Well, Spot, after seven years, a teacher has that opportunity, or they did at one time, anyway. They could actually take off for half a year or even a full year and still maintain their salary. Good for the kids, great for the teacher. Sabbatical-noun: an opportunity to gain new learning; to open the mind to a new way of thought.
In today's world of education, sabbatical is a phenomena that's been phased out, mostly because of cost. Paying for a substitute teacher while maintaining the regular teacher's salary is cost prohibitive, so therefore it doesn't exist. In its place, professional development became a way of bringing the best minds in education into a district or a single school building to bring to life research-based instruction ideas right to the staff on the frontline. In my current district, I've experienced the best of the best from Columbia's Teacher College Writing Project to H. Lynne Erickson's Concept-Based Instruction.

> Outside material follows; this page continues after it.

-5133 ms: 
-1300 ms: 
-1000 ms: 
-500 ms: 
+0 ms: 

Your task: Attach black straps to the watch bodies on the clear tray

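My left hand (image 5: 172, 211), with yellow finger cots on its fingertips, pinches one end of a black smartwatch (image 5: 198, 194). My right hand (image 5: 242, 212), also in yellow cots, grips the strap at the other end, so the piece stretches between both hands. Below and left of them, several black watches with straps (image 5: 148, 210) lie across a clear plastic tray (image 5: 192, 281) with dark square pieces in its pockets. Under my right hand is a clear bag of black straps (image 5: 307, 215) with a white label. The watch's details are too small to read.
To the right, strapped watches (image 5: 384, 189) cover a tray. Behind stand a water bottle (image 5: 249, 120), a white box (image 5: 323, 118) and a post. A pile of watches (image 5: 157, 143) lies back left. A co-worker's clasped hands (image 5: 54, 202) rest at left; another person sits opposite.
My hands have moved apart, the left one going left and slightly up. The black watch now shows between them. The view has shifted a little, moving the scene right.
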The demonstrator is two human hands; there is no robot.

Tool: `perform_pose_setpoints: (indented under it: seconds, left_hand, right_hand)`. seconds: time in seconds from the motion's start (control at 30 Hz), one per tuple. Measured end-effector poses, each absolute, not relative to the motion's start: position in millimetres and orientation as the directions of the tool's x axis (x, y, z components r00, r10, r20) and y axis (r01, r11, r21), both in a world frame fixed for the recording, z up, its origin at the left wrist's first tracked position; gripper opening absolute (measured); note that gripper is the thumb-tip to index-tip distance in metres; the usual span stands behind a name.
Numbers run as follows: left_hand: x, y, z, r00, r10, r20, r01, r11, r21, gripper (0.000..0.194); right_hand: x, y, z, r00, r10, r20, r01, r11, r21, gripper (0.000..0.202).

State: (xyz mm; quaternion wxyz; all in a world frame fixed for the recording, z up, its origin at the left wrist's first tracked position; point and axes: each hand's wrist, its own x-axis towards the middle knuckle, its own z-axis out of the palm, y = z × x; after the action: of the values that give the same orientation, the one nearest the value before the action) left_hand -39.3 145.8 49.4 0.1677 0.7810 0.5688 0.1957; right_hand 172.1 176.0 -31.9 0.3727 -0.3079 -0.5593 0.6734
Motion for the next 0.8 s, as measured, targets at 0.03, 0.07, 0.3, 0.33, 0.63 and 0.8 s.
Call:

In the past two years, my colleagues and I have begun to follow the Dufour's approach to teaming with the Professional Learning Communities. PLCs are not a new concept to me. Teachers focus on data, and purposeful goals, sharing their best teaching practices is something that works well for me. PLCs, done well, require time and conversation to really go deep into the work. The Dufour approach requires teachers to come together regularly in order to design a purposeful, united community that has the child's best interest at heart. It requires hours of trusted sharing and listening with a vested commitment to the learning outcomes of each child.